BRUSSELS, 10 June 2005 — OPEC yesterday called for lower oil prices, suggesting that a “gesture” needed to be made to increase either real production or output quotas at an upcoming gathering of the cartel. Meeting here with European Union officials and ministers, the president of the Organization of Petroleum Exporting Countries, Sheikh Ahmed Fahd Al-Sabah, voiced concerns that current global oil prices were too high.
“Prices should be lower than actual prices by between five and eight dollars” per barrel, Sheikh Ahmed, who is also Kuwait’s oil minister, was quoted as saying by Kuwait’s official news agency KUNA. The OPEC chief has proposed a 500,000 barrel per day (bpd) hike in the cartel’s output ceiling at a meeting next week if prices remain too high.
World oil prices rebounded yesterday as speculators dived into the market amid supply disruptions in Iraq and ahead of OPEC’s June 15 meeting in Vienna to discuss the group’s output levels, analysts said. New York’s main contract, light sweet crude for delivery in July, gained 71 cents to 53.25 dollars per barrel in early deals. In London yesterday, the price of Brent North Sea crude oil for delivery in July jumped 82 cents to 52.93 dollars per barrel.
Nigeria’s presidential oil advisor Edmund Daukoru, who also attended the EU-OPEC meeting here, agreed that a “gesture” needed to be made at the OPEC gathering to bring prices lower. “We probably need to make a gesture. This gesture could be to increase actual production or simply formalize what we already are doing,” he said. “It depends on what the prices have done in the next few days.”

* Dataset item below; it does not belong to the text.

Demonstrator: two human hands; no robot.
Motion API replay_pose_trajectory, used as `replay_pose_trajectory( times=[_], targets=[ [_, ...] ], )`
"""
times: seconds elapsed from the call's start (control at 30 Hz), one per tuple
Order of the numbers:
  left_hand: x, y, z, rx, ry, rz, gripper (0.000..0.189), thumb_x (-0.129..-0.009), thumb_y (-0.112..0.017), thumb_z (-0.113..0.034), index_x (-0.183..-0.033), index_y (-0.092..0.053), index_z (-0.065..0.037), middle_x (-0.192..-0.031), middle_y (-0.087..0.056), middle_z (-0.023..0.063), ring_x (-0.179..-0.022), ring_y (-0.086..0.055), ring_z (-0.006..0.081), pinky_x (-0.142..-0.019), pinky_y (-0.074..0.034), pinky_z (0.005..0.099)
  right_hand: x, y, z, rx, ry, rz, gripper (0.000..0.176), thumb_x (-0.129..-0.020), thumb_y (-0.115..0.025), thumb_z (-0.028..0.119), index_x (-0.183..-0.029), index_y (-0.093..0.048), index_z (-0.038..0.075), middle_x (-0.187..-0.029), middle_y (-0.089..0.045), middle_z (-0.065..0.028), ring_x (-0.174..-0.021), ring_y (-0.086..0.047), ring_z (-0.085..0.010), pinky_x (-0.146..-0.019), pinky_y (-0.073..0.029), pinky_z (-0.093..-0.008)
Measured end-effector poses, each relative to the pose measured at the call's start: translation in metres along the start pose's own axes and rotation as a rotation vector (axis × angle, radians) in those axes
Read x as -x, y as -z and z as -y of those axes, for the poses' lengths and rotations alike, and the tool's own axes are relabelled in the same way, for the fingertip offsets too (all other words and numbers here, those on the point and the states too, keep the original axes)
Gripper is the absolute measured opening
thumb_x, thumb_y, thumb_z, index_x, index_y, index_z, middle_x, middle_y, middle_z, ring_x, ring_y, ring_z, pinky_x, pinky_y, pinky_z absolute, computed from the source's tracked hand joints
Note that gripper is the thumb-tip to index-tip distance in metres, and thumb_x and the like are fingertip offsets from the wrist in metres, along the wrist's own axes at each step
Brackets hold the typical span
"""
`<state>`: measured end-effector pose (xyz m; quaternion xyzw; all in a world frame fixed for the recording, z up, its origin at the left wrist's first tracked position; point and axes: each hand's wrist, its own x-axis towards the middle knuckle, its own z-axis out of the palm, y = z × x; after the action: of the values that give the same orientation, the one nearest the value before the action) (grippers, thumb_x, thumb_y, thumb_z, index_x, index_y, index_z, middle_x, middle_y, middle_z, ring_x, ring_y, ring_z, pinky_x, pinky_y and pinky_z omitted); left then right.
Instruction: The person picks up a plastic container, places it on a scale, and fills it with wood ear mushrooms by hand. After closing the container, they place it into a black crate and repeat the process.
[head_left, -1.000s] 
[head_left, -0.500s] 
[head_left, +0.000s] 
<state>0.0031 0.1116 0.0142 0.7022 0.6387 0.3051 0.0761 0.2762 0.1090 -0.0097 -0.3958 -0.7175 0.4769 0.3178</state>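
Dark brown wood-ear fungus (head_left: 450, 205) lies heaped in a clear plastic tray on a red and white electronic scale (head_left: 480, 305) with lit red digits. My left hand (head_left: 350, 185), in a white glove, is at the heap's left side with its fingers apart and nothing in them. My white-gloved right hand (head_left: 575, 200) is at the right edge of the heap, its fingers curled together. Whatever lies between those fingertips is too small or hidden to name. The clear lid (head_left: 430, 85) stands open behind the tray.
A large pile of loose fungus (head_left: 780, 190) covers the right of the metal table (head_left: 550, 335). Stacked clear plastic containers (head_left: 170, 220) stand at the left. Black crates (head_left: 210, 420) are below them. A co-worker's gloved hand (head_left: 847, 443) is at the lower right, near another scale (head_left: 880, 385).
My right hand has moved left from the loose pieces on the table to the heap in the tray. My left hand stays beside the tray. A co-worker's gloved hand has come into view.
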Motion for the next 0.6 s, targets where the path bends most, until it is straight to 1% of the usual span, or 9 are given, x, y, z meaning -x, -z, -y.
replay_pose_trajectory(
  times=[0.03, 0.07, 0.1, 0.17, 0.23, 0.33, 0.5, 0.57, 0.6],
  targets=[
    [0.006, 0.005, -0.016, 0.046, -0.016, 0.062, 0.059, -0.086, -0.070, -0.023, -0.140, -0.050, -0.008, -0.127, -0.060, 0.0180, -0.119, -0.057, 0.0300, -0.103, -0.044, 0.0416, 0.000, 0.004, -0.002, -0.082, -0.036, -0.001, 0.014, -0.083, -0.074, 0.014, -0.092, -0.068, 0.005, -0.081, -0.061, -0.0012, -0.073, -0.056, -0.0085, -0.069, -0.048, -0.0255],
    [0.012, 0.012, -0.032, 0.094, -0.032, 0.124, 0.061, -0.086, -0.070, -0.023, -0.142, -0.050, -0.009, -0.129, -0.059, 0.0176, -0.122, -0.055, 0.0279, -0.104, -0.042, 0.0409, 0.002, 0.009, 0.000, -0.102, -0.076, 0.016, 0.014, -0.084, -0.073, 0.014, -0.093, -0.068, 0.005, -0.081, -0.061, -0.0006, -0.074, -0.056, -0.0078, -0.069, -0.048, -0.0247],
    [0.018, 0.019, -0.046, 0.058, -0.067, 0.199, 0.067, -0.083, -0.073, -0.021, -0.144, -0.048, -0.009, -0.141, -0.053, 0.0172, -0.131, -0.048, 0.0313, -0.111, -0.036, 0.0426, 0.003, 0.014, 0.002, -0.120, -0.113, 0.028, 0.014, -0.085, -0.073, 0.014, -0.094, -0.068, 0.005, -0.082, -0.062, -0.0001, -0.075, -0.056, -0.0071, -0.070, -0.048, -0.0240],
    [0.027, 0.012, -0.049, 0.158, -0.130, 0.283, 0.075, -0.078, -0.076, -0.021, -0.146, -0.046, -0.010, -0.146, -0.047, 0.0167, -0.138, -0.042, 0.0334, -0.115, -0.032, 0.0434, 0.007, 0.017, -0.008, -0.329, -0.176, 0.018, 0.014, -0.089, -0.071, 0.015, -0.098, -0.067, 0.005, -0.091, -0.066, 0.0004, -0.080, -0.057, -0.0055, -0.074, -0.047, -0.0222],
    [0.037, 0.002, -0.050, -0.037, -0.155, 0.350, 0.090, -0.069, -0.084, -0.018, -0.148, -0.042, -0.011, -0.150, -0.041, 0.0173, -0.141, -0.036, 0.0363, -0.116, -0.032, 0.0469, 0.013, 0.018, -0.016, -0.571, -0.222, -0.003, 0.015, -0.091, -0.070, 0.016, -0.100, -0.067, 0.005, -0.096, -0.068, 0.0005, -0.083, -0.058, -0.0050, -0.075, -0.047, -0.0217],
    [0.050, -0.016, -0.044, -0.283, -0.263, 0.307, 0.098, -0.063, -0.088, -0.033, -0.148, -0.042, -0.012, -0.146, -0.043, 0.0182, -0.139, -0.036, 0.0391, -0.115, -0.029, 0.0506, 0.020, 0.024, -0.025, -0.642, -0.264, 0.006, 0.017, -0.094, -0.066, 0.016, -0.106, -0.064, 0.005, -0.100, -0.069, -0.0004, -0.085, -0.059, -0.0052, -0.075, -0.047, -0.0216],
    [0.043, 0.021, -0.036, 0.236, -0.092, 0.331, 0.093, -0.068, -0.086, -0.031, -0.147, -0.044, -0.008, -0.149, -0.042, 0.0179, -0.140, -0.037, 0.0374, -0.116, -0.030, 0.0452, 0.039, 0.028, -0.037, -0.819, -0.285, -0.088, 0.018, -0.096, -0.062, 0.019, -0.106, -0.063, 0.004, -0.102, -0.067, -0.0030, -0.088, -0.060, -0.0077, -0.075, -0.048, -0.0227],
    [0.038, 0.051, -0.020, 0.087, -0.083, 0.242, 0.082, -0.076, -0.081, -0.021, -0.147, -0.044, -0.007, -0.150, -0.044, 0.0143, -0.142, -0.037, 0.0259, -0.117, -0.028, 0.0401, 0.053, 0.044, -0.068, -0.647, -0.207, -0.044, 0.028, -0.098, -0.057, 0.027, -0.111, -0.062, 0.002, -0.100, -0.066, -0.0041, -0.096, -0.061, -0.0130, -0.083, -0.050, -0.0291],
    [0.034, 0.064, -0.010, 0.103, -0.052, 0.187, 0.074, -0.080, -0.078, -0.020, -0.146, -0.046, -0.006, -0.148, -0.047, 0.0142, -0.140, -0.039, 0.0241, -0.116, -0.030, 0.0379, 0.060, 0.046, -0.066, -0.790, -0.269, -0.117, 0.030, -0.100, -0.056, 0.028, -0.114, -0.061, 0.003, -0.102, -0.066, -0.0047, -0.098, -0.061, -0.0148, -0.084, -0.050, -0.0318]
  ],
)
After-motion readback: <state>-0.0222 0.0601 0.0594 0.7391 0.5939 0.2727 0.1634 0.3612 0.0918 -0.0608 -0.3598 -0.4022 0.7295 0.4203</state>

The organization agreed in March in the Iranian city of Isfahan to an official fixed ceiling of 27.5 million bpd for the OPEC-10, which excludes Iraq because Baghdad does not participate in the quota system. The 10 OPEC members in the quota system pumped 28.2 million bpd on average in May, up 100,000 bpd from April’s 28.1 million bpd, energy information publisher Platts estimated yesterday.
Sheikh Ahmed has estimated that the group’s real production, including Iraq, stands at about 30 million bpd.